Baffert’s joy on Saturday, no doubt even more marked when he discovered Authentic broke two minutes for the ten furlongs, setting a track record, has to be taken in the context of his own troubled season. Three post-race tests have found banned substances present in two of his horses, including Gamine (twice) who was the runaway winner of Saturday’s Filly and Mare sprint. Both horses were disqualified.

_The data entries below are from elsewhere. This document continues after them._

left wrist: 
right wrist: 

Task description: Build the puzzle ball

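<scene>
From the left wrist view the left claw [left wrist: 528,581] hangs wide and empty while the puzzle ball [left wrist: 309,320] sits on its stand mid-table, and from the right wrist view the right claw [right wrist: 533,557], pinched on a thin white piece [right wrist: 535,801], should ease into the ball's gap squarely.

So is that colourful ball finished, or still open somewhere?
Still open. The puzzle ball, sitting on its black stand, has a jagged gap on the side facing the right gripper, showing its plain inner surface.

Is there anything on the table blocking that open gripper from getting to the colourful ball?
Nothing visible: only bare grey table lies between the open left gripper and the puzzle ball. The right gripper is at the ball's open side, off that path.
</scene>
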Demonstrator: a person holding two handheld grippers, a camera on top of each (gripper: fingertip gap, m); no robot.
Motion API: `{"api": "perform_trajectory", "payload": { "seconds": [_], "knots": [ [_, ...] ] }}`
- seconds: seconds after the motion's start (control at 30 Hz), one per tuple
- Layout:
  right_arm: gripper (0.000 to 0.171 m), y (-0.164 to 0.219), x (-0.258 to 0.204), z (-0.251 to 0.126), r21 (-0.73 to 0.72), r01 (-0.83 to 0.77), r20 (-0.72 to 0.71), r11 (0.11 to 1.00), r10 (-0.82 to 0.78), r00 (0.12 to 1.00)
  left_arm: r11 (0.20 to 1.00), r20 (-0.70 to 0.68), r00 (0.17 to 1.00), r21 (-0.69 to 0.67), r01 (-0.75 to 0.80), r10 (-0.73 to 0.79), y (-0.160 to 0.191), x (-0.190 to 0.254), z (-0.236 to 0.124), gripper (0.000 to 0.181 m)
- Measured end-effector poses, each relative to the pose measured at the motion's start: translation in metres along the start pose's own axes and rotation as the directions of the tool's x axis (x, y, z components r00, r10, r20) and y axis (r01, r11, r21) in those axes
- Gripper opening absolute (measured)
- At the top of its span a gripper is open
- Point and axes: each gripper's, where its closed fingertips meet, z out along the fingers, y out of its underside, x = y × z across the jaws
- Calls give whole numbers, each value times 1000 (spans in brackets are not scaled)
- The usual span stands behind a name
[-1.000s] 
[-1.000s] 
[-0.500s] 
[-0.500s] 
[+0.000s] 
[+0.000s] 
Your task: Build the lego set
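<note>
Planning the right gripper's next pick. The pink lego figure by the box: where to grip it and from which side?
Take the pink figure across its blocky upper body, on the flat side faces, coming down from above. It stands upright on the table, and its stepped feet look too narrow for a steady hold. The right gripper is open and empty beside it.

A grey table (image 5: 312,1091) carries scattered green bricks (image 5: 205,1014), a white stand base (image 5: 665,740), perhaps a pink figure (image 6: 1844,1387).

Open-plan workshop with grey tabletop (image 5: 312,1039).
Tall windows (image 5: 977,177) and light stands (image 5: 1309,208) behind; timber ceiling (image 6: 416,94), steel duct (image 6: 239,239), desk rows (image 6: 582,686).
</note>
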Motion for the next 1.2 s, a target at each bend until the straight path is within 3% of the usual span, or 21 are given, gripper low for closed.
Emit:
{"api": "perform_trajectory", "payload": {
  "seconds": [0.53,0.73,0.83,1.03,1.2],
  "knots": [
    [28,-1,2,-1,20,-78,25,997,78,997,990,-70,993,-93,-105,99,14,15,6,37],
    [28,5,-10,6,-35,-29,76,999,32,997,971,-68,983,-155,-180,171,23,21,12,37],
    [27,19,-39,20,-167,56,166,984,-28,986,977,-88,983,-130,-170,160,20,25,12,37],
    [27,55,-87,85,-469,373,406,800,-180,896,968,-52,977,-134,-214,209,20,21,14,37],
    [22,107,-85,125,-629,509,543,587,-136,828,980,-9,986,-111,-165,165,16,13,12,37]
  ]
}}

Also apparently in line for disqualification is Justify, fortuitously perhaps not for any of his three Triple Crown victories in 2018, but for his test after the Santa Anita Derby which preceded the Classic trifecta. The ramifications of any disqualification are obvious. Ashford Stud’s advertising proudly calls Justify the only unbeaten Triple Crown winner ever. A different form of words might be needed if the disqualification goes ahead. Meanwhile, Coolmore Europe was able to celebrate another big triumph for their recently-acquired stallion Wootton Bassett, as the sire of Audarya.

Finally, congratulations to Joseph O’Brien whose Twilight Payment made all in last week’s Melbourne Cup holding off his father Aidan’s Tiger Moth. Here, sadly, there was a tragic end to a great career when the 2019 Derby winner Anthony Van Dyck had to be put down after going wrong two furlongs from home.